→ **EXERCISE OBJECTIVE**
Write every record out again exactly, and keep images out of it.

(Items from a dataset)
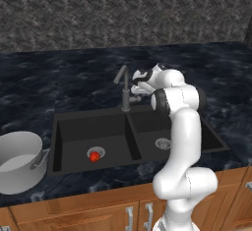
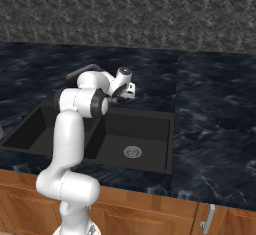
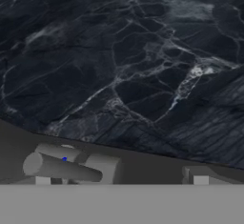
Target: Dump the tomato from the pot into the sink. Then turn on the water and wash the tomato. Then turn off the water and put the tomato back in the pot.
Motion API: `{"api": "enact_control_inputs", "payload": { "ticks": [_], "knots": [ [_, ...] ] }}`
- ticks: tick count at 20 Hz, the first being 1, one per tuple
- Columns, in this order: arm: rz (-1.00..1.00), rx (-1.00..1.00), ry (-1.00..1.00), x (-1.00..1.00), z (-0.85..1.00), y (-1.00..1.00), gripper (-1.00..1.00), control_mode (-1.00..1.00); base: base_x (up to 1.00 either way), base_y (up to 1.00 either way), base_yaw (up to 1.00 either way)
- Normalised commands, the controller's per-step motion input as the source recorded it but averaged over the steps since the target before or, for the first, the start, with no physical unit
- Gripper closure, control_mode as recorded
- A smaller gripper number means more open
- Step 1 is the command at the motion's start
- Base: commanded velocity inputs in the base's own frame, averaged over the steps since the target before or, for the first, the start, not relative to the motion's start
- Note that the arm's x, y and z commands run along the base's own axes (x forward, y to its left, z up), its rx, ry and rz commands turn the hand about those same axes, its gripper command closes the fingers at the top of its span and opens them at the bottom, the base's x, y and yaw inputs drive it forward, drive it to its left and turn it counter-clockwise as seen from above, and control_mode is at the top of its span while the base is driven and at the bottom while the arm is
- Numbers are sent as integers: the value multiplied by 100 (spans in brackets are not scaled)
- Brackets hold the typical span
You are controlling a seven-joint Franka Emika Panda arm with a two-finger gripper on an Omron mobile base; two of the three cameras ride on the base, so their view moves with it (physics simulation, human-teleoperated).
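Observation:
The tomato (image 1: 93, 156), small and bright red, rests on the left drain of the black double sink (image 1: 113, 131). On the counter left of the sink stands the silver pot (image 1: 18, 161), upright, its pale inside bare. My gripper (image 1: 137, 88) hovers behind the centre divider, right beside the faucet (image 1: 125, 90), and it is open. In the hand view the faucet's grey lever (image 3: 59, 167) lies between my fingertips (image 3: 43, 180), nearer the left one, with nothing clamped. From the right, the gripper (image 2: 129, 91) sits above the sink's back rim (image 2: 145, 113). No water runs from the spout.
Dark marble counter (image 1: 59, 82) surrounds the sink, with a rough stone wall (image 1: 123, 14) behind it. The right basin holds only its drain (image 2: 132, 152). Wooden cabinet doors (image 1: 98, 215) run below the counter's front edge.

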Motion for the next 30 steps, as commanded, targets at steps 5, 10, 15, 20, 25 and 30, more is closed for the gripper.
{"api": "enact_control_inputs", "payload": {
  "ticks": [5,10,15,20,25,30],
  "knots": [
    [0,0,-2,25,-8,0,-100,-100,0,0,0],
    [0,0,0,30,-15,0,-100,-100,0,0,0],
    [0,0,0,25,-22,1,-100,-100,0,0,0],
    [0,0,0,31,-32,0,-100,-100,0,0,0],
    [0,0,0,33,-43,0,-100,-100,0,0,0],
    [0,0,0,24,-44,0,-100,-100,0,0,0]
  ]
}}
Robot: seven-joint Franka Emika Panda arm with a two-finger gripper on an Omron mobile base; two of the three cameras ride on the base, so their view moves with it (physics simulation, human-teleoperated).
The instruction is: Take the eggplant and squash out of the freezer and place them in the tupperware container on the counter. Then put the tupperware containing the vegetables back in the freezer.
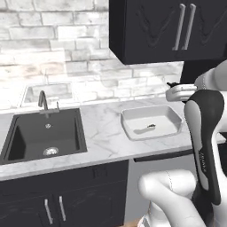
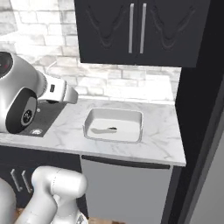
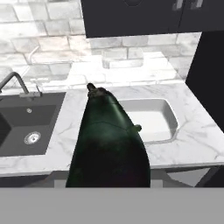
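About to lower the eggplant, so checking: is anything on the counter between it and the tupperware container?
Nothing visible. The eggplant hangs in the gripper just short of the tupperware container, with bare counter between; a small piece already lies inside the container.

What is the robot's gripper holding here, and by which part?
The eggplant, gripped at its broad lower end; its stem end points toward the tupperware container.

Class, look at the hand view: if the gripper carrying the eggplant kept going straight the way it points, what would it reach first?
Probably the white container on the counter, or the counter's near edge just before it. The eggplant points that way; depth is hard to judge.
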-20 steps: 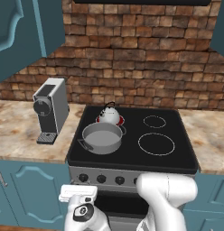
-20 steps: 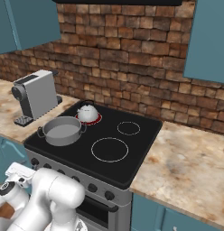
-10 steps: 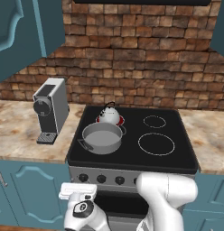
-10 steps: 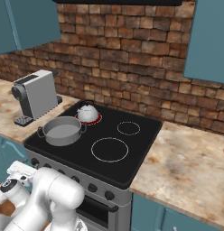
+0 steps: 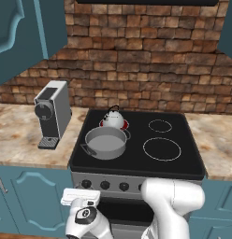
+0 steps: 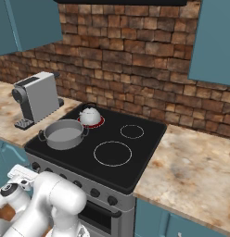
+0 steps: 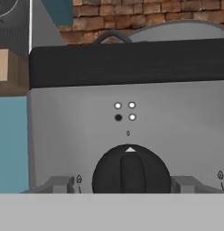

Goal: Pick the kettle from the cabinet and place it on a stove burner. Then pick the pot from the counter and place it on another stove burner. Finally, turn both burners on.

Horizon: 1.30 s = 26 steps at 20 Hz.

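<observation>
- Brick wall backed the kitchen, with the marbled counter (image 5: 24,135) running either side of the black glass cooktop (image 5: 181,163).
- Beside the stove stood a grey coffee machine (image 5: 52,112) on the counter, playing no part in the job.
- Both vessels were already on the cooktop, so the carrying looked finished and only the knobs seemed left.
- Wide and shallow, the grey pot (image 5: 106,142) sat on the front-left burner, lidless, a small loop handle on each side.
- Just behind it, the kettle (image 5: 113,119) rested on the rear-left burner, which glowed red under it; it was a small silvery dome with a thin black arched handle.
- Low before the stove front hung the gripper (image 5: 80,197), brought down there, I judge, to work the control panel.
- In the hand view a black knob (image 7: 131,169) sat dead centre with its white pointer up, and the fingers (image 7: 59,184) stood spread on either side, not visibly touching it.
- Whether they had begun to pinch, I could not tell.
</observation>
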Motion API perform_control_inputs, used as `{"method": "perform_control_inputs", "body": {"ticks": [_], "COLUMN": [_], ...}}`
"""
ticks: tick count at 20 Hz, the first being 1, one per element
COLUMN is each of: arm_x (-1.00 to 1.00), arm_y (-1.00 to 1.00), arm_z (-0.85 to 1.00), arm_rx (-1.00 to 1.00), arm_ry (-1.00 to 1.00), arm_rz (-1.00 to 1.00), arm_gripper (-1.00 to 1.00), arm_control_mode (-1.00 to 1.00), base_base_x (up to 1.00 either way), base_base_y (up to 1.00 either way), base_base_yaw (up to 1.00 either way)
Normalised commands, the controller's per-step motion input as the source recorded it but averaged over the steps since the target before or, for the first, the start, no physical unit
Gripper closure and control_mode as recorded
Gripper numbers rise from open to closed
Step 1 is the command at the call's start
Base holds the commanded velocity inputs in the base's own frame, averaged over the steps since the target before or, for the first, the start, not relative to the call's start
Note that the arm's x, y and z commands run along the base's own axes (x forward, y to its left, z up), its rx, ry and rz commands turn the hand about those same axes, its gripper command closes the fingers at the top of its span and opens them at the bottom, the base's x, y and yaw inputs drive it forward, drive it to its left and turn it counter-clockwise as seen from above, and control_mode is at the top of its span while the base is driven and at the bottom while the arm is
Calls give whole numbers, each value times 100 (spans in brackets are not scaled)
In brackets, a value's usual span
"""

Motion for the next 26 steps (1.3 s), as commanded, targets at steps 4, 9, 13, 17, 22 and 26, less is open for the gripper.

→ **WRITTEN REPLY**
Target: Dump the tomato from the pot into the sink. Then turn on the water and wash the tomato. Then turn off the water and put the tomato back in the pot.
Motion API: `{"api": "enact_control_inputs", "payload": { "ticks": [_], "knots": [ [_, ...] ] }}`
- ticks: tick count at 20 Hz, the first being 1, one per tuple
- Columns, in this order: arm: rz (-1.00..1.00), rx (-1.00..1.00), ry (-1.00..1.00), x (-1.00..1.00), z (-0.85..1.00), y (-1.00..1.00), gripper (-1.00..1.00), control_mode (-1.00..1.00); base: base_x (up to 1.00 either way), base_y (up to 1.00 either way), base_yaw (up to 1.00 either way)
- Normalised commands, the controller's per-step motion input as the source recorded it but averaged over the steps since the target before or, for the first, the start, with no physical unit
- Gripper closure, control_mode as recorded
- A smaller gripper number means more open
- Step 1 is the command at the motion's start
- Base: commanded velocity inputs in the base's own frame, averaged over the steps since the target before or, for the first, the start, not relative to the motion's start
- Note that the arm's x, y and z commands run along the base's own axes (x forward, y to its left, z up), its rx, ry and rz commands turn the hand about those same axes, its gripper command closes the fingers at the top of its span and opens them at the bottom, the base's x, y and yaw inputs drive it forward, drive it to its left and turn it counter-clockwise as seen from above, and control_mode is at the top of its span while the base is driven and at the bottom while the arm is
- Numbers are sent as integers: the value multiplied by 100 (spans in brackets are not scaled)
- Brackets hold the typical span
You are controlling a seven-joint Franka Emika Panda arm with a two-finger gripper on an Omron mobile base; two of the three cameras ride on the base, so their view moves with it (physics simulation, human-teleoperated).
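Observation:
The tomato (image 1: 93, 156), small and bright red, rests on the left drain of the black double sink (image 1: 113, 131). On the counter left of the sink stands the silver pot (image 1: 18, 161), upright, its pale inside bare. My gripper (image 1: 137, 88) hovers behind the centre divider, right beside the faucet (image 1: 125, 90), and it is open. In the hand view the faucet's grey lever (image 3: 59, 167) lies between my fingertips (image 3: 43, 180), nearer the left one, with nothing clamped. From the right, the gripper (image 2: 129, 91) sits above the sink's back rim (image 2: 145, 113). No water runs from the spout.
Dark marble counter (image 1: 59, 82) surrounds the sink, with a rough stone wall (image 1: 123, 14) behind it. The right basin holds only its drain (image 2: 132, 152). Wooden cabinet doors (image 1: 98, 215) run below the counter's front edge.
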
Motion for the next 30 steps, as commanded, targets at steps 5, 10, 15, 20, 25 and 30, more is closed for the gripper.
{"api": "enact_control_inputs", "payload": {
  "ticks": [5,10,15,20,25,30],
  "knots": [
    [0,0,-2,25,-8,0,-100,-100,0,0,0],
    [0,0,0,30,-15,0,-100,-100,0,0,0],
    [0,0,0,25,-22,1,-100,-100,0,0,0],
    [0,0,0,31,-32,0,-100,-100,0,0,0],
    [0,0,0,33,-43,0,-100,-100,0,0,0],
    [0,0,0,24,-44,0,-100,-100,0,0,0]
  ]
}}
Robot: seven-joint Franka Emika Panda arm with a two-finger gripper on an Omron mobile base; two of the three cameras ride on the base, so their view moves with it (physics simulation, human-teleoperated).
The instruction is: Take the eggplant and squash out of the freezer and place them in the tupperware container on the counter. Then put the tupperware containing the vegetables back in the freezer.
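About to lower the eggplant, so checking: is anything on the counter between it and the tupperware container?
Nothing visible. The eggplant hangs in the gripper just short of the tupperware container, with bare counter between; a small piece already lies inside the container.

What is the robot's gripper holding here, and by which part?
The eggplant, gripped at its broad lower end; its stem end points toward the tupperware container.

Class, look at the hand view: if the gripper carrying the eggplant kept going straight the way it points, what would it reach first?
Probably the white container on the counter, or the counter's near edge just before it. The eggplant points that way; depth is hard to judge.
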-20 steps: 
-20 steps: 
-10 steps: 
-10 steps: 
+0 steps: 
+0 steps: 
+0 steps: 

Goal: Pick the kettle from the cabinet and place it on a stove burner. Then pick the pot from the counter and place it on another stove burner. Finally, turn both burners on.

Horizon: 1.30 s = 26 steps at 20 Hz.

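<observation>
- Brick wall backed the kitchen, with the marbled counter (image 5: 24,135) running either side of the black glass cooktop (image 5: 181,163).
- Beside the stove stood a grey coffee machine (image 5: 52,112) on the counter, playing no part in the job.
- Both vessels were already on the cooktop, so the carrying looked finished and only the knobs seemed left.
- Wide and shallow, the grey pot (image 5: 106,142) sat on the front-left burner, lidless, a small loop handle on each side.
- Just behind it, the kettle (image 5: 113,119) rested on the rear-left burner, which glowed red under it; it was a small silvery dome with a thin black arched handle.
- Low before the stove front hung the gripper (image 5: 80,197), brought down there, I judge, to work the control panel.
- In the hand view a black knob (image 7: 131,169) sat dead centre with its white pointer up, and the fingers (image 7: 59,184) stood spread on either side, not visibly touching it.
- Whether they had begun to pinch, I could not tell.
</observation>
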Motion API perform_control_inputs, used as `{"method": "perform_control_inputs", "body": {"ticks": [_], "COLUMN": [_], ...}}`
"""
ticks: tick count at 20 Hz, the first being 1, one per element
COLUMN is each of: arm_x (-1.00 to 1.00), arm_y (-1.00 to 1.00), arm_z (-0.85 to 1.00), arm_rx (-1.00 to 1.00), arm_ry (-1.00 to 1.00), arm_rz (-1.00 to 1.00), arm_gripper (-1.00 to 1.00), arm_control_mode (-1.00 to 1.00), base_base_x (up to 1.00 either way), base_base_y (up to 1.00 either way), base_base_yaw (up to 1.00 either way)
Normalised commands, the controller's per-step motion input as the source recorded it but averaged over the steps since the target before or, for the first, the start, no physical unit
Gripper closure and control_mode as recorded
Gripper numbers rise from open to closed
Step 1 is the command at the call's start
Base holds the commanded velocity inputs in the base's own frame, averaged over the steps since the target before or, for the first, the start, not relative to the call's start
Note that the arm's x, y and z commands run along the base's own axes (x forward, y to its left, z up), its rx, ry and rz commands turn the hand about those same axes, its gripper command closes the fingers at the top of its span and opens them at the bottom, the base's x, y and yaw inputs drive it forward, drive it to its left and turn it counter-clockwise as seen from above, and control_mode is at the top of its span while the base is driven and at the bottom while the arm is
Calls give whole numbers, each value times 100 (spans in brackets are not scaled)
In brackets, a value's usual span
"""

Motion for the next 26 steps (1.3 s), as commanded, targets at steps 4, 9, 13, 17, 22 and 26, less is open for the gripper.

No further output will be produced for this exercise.